Vendredi 2 octobre, à partir de 18h, à la salle des fêtes de Trévé, l’association « Les Bistrots de l’histoire » présentera son 45ème « Bistrot ». Il sera consacré aux Tirailleurs sénégalais de la seconde guerre mondiale, et plus précisément à leur retour tragique en Afrique, qui s’est soldé par le massacre de Thiaroye, près de Dakar.

La section Loudéac de la Ligue de droits de l’Homme est associée à cette soirée : c’est elle qui, en 2011, a organisé une journée consacrée à ces tirailleurs, dont 30 d’entre eux ont été internés pendant deux mois à Trévé, après le refus de rentrer au pays tant que leur solde ne leur avait pas été versé.
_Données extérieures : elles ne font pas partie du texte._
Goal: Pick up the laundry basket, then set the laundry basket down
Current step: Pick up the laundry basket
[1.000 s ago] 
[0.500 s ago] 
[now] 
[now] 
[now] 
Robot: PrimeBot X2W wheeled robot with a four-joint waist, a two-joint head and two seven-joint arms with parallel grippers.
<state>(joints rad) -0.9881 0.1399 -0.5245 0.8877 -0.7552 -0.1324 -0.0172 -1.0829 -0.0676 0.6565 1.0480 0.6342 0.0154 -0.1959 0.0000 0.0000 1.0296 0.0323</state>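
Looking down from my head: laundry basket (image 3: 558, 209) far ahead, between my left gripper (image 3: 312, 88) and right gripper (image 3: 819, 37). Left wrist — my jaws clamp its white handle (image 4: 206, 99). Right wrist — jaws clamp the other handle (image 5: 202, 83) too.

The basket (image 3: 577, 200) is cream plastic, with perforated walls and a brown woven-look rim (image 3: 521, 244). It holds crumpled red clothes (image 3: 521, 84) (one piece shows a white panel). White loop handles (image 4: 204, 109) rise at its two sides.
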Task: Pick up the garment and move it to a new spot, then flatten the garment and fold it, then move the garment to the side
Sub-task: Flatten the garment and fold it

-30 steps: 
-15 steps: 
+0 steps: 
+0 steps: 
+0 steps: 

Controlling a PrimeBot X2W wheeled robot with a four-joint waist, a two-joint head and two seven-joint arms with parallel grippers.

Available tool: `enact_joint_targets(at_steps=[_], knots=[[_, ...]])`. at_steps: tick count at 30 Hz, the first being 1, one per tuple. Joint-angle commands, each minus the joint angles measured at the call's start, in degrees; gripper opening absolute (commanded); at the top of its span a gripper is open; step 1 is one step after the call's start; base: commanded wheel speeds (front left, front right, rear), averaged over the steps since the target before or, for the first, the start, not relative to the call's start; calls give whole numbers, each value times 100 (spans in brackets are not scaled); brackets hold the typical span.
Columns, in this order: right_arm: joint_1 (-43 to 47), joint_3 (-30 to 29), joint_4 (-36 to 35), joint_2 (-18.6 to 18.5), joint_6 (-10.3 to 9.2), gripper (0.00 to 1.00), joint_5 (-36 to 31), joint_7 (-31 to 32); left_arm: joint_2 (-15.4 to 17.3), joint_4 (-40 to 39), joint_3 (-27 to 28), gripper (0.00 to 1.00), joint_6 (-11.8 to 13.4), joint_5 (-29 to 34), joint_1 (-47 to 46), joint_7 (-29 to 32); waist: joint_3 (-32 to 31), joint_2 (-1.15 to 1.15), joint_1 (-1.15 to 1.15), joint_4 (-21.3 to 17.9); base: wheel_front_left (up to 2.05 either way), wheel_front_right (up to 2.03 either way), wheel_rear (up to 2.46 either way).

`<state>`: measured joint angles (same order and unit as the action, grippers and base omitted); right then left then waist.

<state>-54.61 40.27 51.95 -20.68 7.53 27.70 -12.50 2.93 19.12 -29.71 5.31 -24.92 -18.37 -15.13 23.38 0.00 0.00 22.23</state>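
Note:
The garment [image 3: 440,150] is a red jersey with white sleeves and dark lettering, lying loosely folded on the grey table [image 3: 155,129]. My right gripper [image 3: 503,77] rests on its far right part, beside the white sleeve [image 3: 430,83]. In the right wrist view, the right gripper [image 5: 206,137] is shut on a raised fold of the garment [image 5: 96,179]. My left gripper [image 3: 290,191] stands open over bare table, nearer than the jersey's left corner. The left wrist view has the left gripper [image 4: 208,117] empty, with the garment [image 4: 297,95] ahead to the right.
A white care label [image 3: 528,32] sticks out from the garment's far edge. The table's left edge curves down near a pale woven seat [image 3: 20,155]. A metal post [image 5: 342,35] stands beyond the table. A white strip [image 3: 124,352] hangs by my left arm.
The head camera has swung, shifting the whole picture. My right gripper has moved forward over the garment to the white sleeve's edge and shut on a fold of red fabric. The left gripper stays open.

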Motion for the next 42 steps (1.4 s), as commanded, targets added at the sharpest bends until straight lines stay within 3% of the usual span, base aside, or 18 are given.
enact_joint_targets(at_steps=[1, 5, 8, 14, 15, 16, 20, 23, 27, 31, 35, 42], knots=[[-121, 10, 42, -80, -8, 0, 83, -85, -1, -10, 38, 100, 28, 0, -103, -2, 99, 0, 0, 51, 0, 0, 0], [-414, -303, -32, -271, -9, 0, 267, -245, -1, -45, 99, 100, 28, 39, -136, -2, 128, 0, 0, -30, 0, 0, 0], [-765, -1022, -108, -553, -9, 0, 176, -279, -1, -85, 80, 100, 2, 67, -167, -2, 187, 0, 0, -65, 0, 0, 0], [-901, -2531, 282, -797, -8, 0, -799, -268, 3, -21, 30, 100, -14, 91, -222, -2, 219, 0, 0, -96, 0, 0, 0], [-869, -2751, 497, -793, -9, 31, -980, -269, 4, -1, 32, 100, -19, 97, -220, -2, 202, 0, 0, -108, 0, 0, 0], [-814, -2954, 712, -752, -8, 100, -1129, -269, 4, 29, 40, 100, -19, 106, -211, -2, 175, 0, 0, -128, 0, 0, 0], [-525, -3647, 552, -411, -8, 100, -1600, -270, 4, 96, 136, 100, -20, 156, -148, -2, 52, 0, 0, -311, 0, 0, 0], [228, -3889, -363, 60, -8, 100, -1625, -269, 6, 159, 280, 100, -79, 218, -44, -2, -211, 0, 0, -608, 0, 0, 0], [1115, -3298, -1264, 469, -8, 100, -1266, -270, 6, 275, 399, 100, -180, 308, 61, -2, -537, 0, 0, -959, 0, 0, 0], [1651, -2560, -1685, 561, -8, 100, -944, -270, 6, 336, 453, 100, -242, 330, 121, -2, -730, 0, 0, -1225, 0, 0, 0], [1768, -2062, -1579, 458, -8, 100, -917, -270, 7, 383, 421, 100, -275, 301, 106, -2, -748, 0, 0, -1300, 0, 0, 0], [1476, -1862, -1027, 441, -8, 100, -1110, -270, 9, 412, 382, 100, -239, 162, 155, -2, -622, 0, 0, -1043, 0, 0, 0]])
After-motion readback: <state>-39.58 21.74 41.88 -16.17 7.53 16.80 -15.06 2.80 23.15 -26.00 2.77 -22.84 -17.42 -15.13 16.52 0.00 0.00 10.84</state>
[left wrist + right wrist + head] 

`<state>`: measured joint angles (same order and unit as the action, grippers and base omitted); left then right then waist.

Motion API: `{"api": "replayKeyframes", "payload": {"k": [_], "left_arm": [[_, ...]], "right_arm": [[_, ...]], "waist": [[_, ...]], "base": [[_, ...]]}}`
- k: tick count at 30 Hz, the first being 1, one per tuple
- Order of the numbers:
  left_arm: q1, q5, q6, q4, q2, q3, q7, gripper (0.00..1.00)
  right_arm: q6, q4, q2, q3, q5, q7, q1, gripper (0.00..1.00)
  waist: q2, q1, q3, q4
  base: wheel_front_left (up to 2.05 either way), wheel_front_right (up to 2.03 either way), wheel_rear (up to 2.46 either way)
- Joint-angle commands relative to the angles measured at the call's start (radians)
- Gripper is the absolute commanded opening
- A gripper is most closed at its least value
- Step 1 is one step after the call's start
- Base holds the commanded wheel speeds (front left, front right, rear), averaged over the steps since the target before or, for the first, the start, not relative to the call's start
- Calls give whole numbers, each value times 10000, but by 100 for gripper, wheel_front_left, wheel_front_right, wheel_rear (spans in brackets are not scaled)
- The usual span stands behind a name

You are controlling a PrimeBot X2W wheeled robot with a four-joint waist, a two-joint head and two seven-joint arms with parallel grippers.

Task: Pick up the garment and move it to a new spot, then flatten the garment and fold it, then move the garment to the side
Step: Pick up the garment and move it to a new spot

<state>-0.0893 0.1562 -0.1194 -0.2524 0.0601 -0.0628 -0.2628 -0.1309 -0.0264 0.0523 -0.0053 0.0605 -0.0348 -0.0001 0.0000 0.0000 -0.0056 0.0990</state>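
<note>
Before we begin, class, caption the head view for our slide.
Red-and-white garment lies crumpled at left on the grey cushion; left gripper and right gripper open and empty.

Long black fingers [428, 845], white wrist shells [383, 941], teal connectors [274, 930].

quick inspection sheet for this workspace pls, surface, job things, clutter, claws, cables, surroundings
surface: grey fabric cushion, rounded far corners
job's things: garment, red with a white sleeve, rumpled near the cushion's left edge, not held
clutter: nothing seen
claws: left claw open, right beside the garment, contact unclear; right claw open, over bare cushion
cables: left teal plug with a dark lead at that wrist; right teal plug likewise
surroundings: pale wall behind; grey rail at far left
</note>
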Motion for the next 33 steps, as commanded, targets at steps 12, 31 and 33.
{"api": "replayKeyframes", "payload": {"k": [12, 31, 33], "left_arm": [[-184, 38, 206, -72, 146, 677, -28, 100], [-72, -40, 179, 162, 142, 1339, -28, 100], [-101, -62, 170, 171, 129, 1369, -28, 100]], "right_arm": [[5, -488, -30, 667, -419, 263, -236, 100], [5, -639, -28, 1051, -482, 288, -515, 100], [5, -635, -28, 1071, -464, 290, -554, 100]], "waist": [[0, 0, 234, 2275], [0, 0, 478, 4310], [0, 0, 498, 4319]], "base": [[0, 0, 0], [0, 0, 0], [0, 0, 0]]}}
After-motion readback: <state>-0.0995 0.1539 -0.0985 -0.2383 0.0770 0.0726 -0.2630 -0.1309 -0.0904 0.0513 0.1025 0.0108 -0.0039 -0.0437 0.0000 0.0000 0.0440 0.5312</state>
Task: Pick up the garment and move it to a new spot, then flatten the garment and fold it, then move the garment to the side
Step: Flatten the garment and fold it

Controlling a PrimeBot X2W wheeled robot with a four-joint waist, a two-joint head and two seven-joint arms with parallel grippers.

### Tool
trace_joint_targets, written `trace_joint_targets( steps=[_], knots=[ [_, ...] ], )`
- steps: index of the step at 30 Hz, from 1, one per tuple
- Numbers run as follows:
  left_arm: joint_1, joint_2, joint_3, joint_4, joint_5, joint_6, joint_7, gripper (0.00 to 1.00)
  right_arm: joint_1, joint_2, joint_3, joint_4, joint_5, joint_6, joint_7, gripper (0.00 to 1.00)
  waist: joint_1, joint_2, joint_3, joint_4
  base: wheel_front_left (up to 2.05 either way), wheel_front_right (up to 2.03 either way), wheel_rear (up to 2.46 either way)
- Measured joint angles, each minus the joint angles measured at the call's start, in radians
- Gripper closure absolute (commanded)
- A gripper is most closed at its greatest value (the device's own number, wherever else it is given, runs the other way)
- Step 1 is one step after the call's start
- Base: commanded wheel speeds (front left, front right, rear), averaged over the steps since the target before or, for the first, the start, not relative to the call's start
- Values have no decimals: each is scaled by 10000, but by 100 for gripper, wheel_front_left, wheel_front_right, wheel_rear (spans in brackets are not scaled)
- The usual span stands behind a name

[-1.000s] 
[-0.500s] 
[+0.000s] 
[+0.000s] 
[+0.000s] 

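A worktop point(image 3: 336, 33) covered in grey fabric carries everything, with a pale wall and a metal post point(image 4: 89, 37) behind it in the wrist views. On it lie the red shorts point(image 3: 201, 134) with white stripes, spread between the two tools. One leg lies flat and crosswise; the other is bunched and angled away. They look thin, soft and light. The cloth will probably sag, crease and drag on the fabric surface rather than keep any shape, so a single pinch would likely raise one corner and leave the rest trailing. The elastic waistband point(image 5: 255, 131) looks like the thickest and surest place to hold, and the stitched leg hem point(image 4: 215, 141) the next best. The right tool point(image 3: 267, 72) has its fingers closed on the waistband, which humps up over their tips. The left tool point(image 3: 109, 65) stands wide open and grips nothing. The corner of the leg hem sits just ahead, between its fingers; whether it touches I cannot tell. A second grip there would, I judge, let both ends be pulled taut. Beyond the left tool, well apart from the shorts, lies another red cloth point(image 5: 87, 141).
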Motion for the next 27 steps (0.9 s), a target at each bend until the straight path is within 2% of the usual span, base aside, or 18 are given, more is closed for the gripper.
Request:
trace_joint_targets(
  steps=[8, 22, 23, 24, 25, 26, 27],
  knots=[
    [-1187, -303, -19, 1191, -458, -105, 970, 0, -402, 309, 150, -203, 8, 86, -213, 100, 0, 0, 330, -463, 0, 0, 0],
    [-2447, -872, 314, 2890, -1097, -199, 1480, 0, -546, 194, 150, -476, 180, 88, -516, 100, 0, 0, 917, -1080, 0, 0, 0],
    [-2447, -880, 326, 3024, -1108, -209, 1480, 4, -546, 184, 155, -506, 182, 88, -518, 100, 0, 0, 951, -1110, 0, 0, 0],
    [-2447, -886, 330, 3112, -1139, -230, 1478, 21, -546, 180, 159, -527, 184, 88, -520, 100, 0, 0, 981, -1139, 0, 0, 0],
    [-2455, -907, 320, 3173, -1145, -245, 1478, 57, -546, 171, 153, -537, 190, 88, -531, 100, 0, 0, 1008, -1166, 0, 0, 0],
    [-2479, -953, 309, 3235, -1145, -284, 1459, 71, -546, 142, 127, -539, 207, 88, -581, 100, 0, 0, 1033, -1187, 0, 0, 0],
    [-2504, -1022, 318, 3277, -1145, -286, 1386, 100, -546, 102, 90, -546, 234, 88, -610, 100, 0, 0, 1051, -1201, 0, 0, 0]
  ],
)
Cette journée avait été précédé par un long travail de collectage de témoignages, auprès de Trévéen(ne)s  pour la plupart adolescents à l’époque, qui ont ensuite été réunis par Jérôme Lucas dans un livret édité par les éditions « Récits », intitulé « Nous n’avions jamais vu de Noirs ». Quelques-uns de ces témoignages ont été filmés et les vidéos mises en ligne dans le dossier consacré à ce sujet sur ce site (cliquer sur Dossiers, à gauche de l’écran, rubrique Oubliés d’hier, oubliés d’aujourd’hui). Ce travail avait été réalisé par Jérôme Lucas, Annie et Noël Lagadec, en collaboration avec l’historienne Armelle Mabon, auteure d’un livre sur ce sujet. Pendant cette manifestation, le film tiré de l’ouvrage d’Armelle Mabon avait été projeté, et Joseph Collet, maire de Trévé, avait annoncé l’érection d’une stèle à la mémoire de ces soldats. Elle a été réalisée par Annie Lagadec, et inaugurée le 11 novembre 2011. Cet été, des jeunes Sénégalais ont pu s’y recueillir pendant le camp international qui les a réunis avec des jeunes Allemands et Français, dans un camp organisé par les Bistrots de l’histoire.

Nous n’avions jamais vu de Noirs

L’ouvrage publié aux éditions Récits est toujours disponible, on peut le commander à l’adresse suivante :

http://vosrecits.com/histoires-de-vie-et-temoignages/article/nous-n-avions-jamais-vu-de-noirs

La souscritpion est bien évidemment fermée !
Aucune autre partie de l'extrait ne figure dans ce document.